God does not want us to have so much that we forget Him, or come to believe we do not need Him. How many societies have spiraled downward this way? This is not because God sentimentally wants us to feel we need Him. Rather, we are created that way. A flower can not live without the sun and water. In the same way, we need the Son and the water of true life to truly live. Abundant life is a promise even in the midst of the greatest obstacles of life.

Life is hard; it gets tough, to say the least. Yet God is mighty to save, to keep, and to care for us though it all. As we love Him who first loved us in Christ, we would have it no other way. He is the joy of our heart, what else we strive for can compare?

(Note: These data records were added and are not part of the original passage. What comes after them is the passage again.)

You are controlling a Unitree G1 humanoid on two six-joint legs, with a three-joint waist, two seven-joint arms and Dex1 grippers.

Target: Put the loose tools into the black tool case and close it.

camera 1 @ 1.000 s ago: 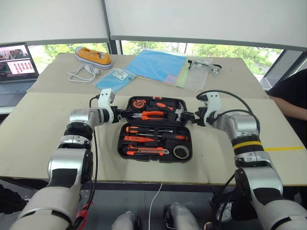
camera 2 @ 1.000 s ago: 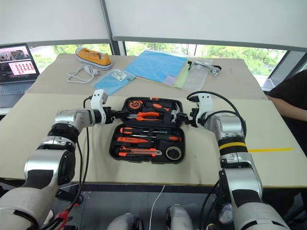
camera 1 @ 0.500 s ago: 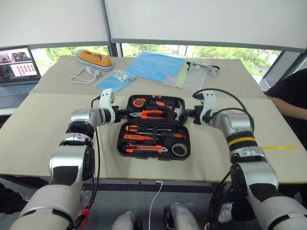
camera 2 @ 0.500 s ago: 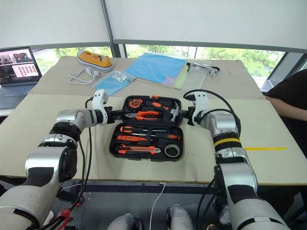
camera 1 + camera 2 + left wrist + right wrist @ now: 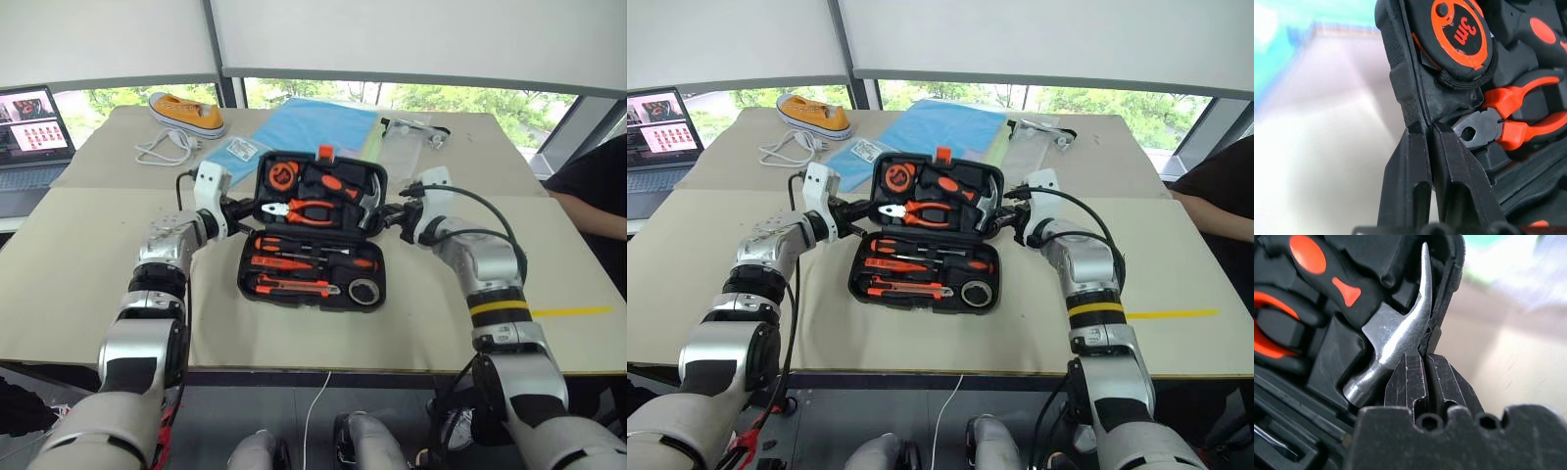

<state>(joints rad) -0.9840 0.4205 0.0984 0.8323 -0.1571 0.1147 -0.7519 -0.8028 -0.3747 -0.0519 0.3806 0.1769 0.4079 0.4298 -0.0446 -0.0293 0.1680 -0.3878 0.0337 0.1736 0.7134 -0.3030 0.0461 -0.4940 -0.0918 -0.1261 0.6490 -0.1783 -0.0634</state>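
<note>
**Lid half raised, one gripper pinching each end**

The black tool case (image 5: 313, 240) sits near the middle of the table (image 5: 69, 284), its long axis running across you from left to right. Its base lies flat with the loose tools (image 5: 299, 276) already seated in their recesses: screwdrivers, the utility knife and the small tape roll (image 5: 364, 291) at the right end. The lid (image 5: 318, 191) stands tilted up from the hinge on the far side of the base, so its inner face with the pliers (image 5: 306, 209), the hammer (image 5: 1396, 340) and the tape measure (image 5: 1462, 34) looks back toward you, and the orange latch (image 5: 324, 153) is at its top edge.

The lid lies between your two hands. Your left gripper (image 5: 1422, 142) has its fingers pressed together on the lid's left rim, just beside the plier nose. Your right gripper (image 5: 1425, 369) is likewise clamped on the right rim, next to the hammer claw. Both point inward, along the case's long axis, and each is as near to its own end as the other.

The closing swing, as I judge it, turns about the far hinge line: the top edge must come over toward you and down onto the base. Keep both ends level, since a lagging side would probably twist the lid. Nothing in the base looks proud of its recess, though I cannot be sure of that.
</note>
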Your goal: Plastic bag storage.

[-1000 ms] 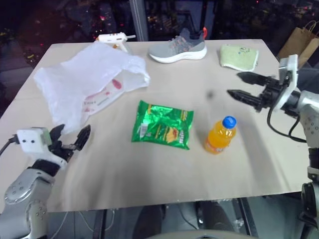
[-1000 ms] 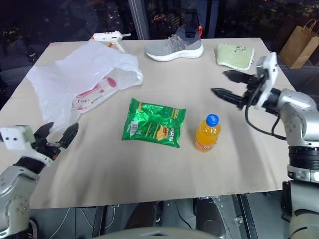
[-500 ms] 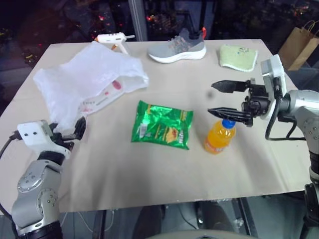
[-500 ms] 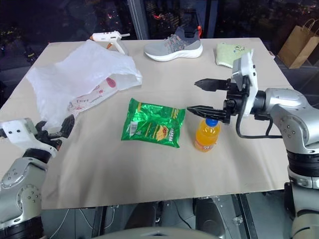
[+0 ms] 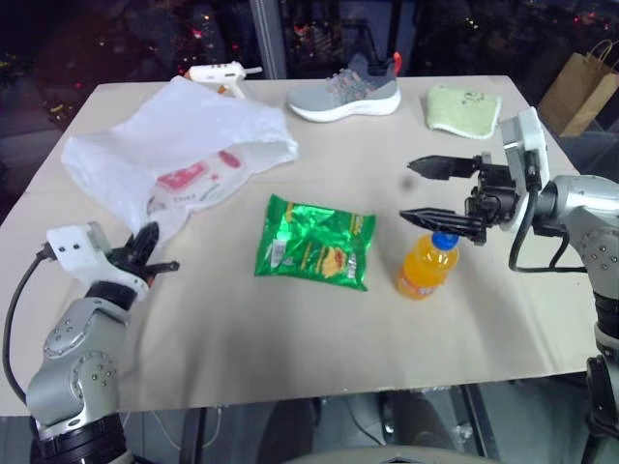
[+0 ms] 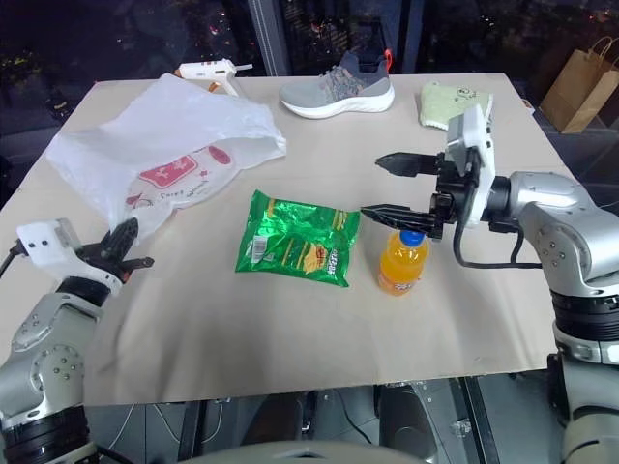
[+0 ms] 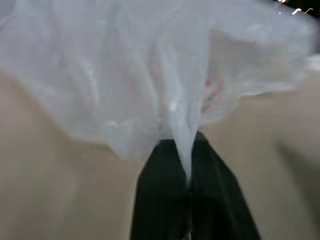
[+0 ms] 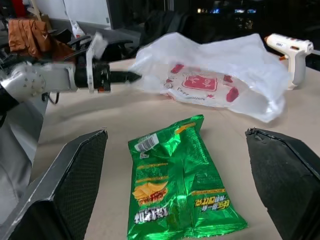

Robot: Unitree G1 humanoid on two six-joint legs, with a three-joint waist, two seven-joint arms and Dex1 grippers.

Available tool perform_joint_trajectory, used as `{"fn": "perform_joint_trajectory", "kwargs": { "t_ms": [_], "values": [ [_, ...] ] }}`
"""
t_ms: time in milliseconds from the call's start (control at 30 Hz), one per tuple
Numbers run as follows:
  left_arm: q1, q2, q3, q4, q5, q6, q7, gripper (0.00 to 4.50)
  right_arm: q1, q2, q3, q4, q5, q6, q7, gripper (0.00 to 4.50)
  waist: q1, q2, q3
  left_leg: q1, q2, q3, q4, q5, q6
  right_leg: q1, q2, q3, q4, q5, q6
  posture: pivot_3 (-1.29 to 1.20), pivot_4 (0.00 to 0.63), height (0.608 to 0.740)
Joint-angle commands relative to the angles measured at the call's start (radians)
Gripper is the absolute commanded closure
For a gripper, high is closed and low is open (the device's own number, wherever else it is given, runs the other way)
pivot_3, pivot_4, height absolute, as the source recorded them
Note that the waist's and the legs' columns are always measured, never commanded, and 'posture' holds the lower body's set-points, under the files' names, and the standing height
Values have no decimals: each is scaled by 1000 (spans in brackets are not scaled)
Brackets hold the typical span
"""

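A green snack packet [image 5: 315,242] and orange bottle [image 5: 426,264] occupied the table's [image 5: 290,338] centre. The left gripper [image 5: 155,256] was clamped on the plastic bag's [image 5: 174,155] near corner; the right gripper [image 5: 426,191], fingers apart, hovered above the bottle.

You are looking at a table [image 5: 290,358] covered with tan paper, with the translucent-white plastic bag [image 5: 179,155] with its red-pink print lying at its far left. Along the far edge you will find a white glue gun [image 5: 221,74], a grey sneaker [image 5: 348,92] and a pale green cloth [image 5: 463,109]. Near the middle, note the shiny green snack packet [image 5: 316,242] lying flat and, just beside it on the right, an upright orange juice bottle [image 5: 426,265] with a blue cap.
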Motion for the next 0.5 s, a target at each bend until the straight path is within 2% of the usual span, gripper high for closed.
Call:
{"fn": "perform_joint_trajectory", "kwargs": {
  "t_ms": [33, 233, 367, 500],
  "values": [
    [-20, 18, 58, -93, -154, 35, -34, 4464, 17, -30, 17, -51, -27, -25, 21, 0, 0, 0, 0, 0, 0, 0, 0, 0, 0, 0, 0, 0, 0, 0, 0, 0, 150, 740],
    [-5, 30, 126, -96, -315, 77, -27, 4464, 5, -52, 19, -59, -41, -34, 26, 0, -3, 0, 0, 0, 0, 0, 0, 0, 0, 0, 0, 0, 0, 0, 0, 0, 150, 740],
    [45, 51, 143, -87, -339, 88, -49, 4464, 16, -121, -14, -14, -48, -20, 63, 0, -2, 0, 0, 0, 0, 0, 0, 0, 0, 0, 0, 0, 0, 0, 0, 0, 150, 740],
    [64, 57, 137, -99, -380, 100, -70, 4464, 104, -186, 3, -46, -22, 24, 107, 0, 6, -2, 0, 0, 0, 0, 0, 0, 0, 0, 0, 0, -1, 0, 0, 0, 150, 740]
  ]
}}
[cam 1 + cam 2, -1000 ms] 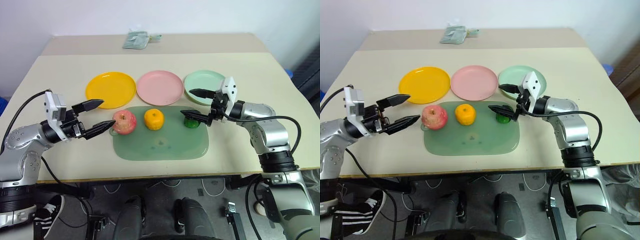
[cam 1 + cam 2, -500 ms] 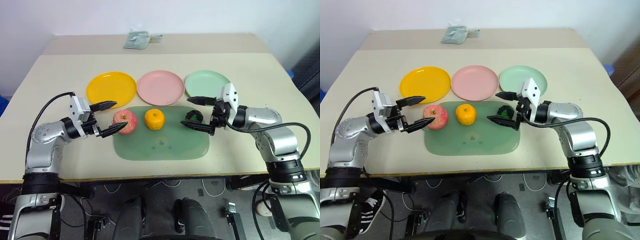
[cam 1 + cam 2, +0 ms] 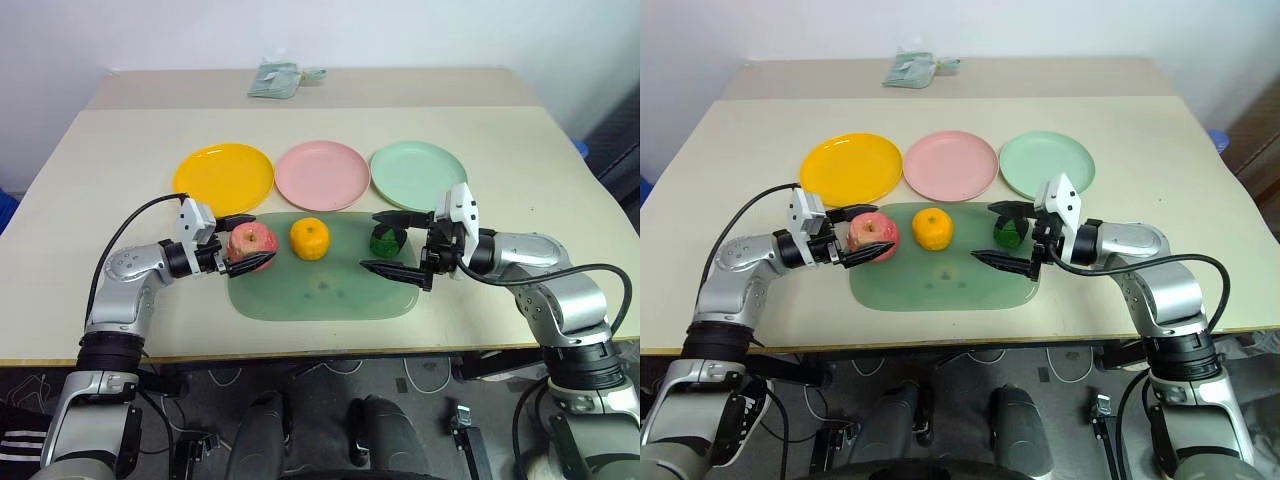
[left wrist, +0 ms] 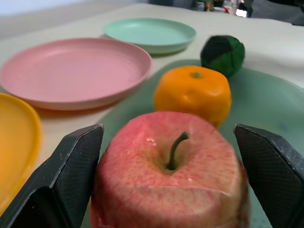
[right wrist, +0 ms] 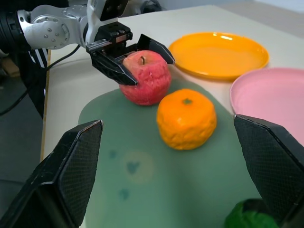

Therefore we do not lose heart, but though our outer man is decaying, yet our inner man is being renewed day by day. For momentary, light affliction is producing for us an eternal weight of glory far beyond all comparison, while we look not at the things which are seen, but at the things which are not seen; for the things which are seen are temporal, but the things which are not seen are eternal. 2 Corinthians 4: 16-18.